まず、スキンケアの標準化です。保湿剤の塗布頻度については「1日2回」が広く指導されていますが、2021年のコクランレビューでは、1日3回以上の塗布がTEWL(経表皮水分蒸散量)の抑制において有意に効果的だったことが示されています。特に入浴後3分以内の塗布が最も吸収効率が高いとされており、「3分ルール」として患者に伝えると行動が定着しやすくなります。覚えやすいのがいいですね。
次に、心理的アプローチです。認知行動療法(CBT)をベースにした「習慣逆転法(Habit Reversal Training)」は、かゆみによる掻破行動の抑制に有効だとされています。医師単独での実施は難しいですが、心療内科や専門看護師と連携することで外来での導入が可能になります。特に、掻破日誌(スクラッチダイアリー)をつけることが自己モニタリングとして効果を発揮し、3週間継続した患者でNRSが平均1.8ポイント改善したという報告もあります。
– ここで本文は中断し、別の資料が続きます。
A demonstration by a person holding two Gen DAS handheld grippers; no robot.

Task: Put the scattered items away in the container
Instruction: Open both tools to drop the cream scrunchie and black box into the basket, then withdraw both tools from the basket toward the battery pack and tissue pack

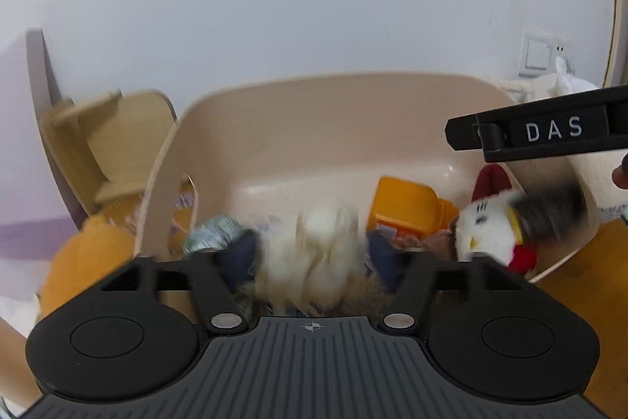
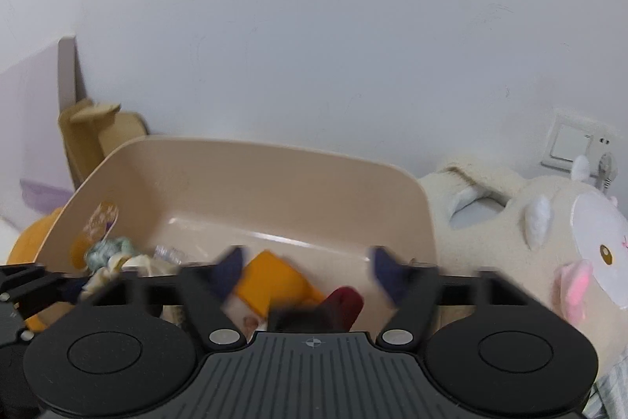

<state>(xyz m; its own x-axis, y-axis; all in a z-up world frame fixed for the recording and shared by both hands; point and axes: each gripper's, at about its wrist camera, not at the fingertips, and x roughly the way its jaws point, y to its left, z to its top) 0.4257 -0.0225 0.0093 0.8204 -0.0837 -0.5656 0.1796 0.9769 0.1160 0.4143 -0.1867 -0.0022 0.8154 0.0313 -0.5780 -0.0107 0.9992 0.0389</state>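
From the left wrist, the left gripper is seen spread over the beige tub, a blurred white plush between its fingers — apparently let go. From the right wrist, the right gripper is likewise spread above the tub's contents; a large cream plush is left outside.

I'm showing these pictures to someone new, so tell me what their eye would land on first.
First the beige tub against the white wall, half filled with jumbled things: a fluffy white toy blurred between the left gripper's spread blue fingertips, an orange box behind it, and a small white plush with red trim at the right. In the right wrist view, a big cream plush with a pink ear sits outside the tub, on its right.
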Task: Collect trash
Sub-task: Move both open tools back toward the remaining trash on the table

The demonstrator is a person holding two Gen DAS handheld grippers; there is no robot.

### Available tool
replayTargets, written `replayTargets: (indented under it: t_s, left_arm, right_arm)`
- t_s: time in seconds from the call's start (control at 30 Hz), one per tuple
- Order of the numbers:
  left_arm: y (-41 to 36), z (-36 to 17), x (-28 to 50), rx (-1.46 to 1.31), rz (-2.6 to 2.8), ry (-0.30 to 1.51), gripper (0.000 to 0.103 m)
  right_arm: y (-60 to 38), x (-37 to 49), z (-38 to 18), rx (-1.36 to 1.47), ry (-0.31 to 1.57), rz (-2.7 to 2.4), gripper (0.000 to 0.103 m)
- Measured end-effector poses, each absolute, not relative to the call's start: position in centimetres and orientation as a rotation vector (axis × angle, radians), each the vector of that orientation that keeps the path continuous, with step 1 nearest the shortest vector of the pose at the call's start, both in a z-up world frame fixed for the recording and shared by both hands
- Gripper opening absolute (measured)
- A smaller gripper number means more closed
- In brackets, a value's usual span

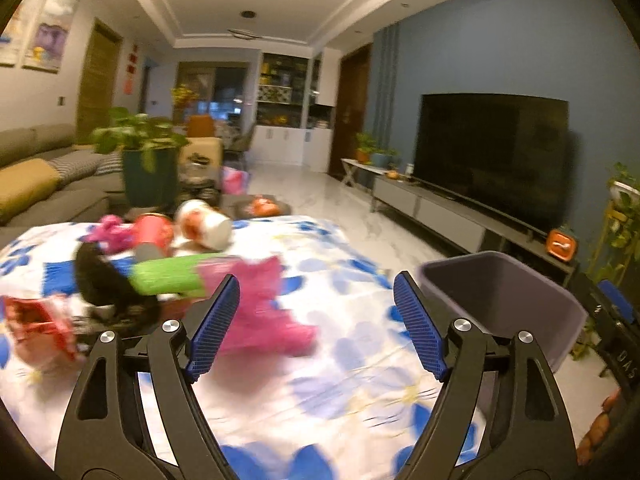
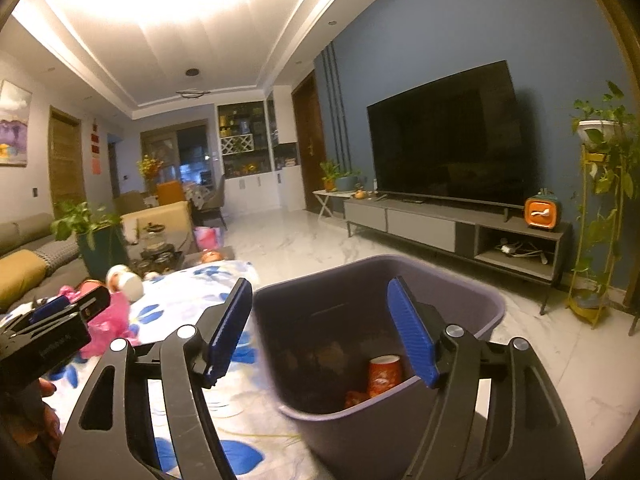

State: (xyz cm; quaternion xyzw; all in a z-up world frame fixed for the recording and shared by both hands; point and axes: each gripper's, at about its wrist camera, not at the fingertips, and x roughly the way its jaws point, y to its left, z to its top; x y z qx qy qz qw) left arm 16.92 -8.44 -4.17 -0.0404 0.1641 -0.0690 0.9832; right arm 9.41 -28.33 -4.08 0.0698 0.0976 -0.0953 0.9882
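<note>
A red cup [image 2: 384, 376] sits low in the purple bin [image 2: 486, 312], partly hidden behind its rim. Blurred wrappers [image 1: 260, 304] crowd the surface [image 1: 340, 380] at left. Both left tongs [image 1: 316, 320] and right tongs [image 2: 320, 328] gape empty.

Warm ceiling light [image 2: 132, 12] blows out to white glare in the right wrist view; the rest of the room is dim and bluish. Motion blur smears the pink wrapper [image 1: 264, 304] and floral cloth [image 1: 340, 380]. Fisheye bending curves the walls, and the corners vignette black.
</note>
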Motion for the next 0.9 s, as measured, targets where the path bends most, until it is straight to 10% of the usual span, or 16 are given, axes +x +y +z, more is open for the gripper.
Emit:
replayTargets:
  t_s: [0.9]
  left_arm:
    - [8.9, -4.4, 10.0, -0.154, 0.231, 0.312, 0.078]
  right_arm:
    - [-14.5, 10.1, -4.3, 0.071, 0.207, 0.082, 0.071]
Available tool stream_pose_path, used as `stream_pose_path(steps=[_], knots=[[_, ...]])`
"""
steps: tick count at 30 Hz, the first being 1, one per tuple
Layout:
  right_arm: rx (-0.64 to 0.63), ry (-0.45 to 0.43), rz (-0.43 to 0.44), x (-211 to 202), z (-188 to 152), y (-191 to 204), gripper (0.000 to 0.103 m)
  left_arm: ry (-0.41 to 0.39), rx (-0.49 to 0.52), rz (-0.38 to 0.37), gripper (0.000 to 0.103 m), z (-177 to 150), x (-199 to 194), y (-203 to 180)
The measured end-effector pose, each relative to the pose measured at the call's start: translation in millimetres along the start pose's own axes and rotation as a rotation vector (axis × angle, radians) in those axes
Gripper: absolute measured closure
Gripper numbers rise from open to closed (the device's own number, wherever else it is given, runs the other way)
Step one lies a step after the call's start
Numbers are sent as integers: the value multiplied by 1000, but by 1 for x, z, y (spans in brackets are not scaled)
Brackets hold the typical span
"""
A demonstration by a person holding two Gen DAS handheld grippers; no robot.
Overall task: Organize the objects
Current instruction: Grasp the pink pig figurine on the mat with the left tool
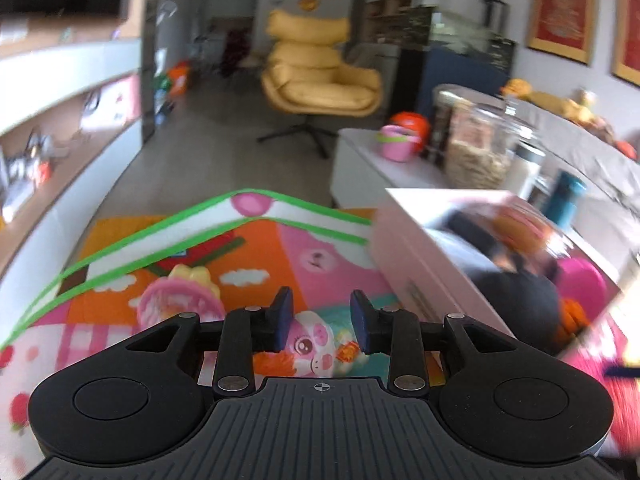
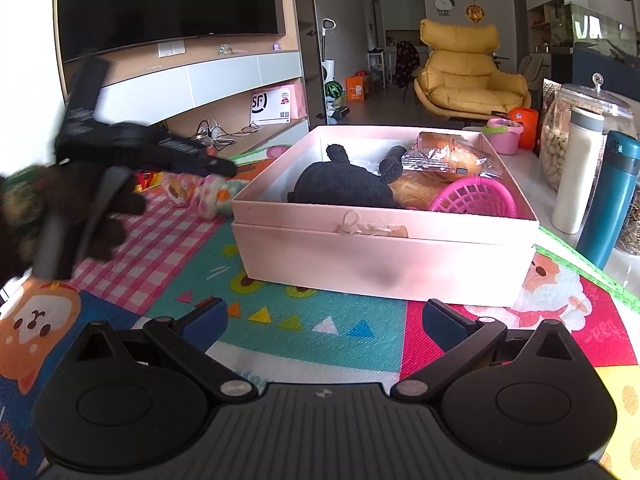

運動との関係も興味深い領域です。有酸素運動(週3回・1回30分以上)によって、皮膚の交感神経活動が調整され、発汗に伴うかゆみ誘発物質であるアセチルコリンへの過敏性が軽減されることが示されています。ただし、激しい運動直後には汗によるかゆみが悪化するケースもあるため、運動後の速やかなシャワーと保湿が必須です。
これが基本の流れです。
食事・栄養面では、オメガ3脂肪酸の摂取(青魚・えごま油・亜麻仁油など)が皮膚の炎症指標を改善するという観察研究があります。特にEPAとDHAの摂取量が1日1g以上の群では、IgEレベルや皮膚炎スコアの改善傾向が複数の研究で確認されています。ただし現時点では推奨グレードBであり、「補助的な対策として試みる価値がある」程度の位置づけです。強く推奨するより「試してみましょう」の一言で提案するのが現実的です。
睡眠の質を改善することも、かゆみの悪循環を断つうえで重要です。かゆみは深夜0時〜午前2時に最も強くなるという報告があり、この時間帯の掻破が皮膚バリアをさらに破壊します。睡眠不足がIL-17産生を増加させ炎症を悪化させることも分かっており、睡眠マネジメントを治療計画に組み込む意義は高いと言えます。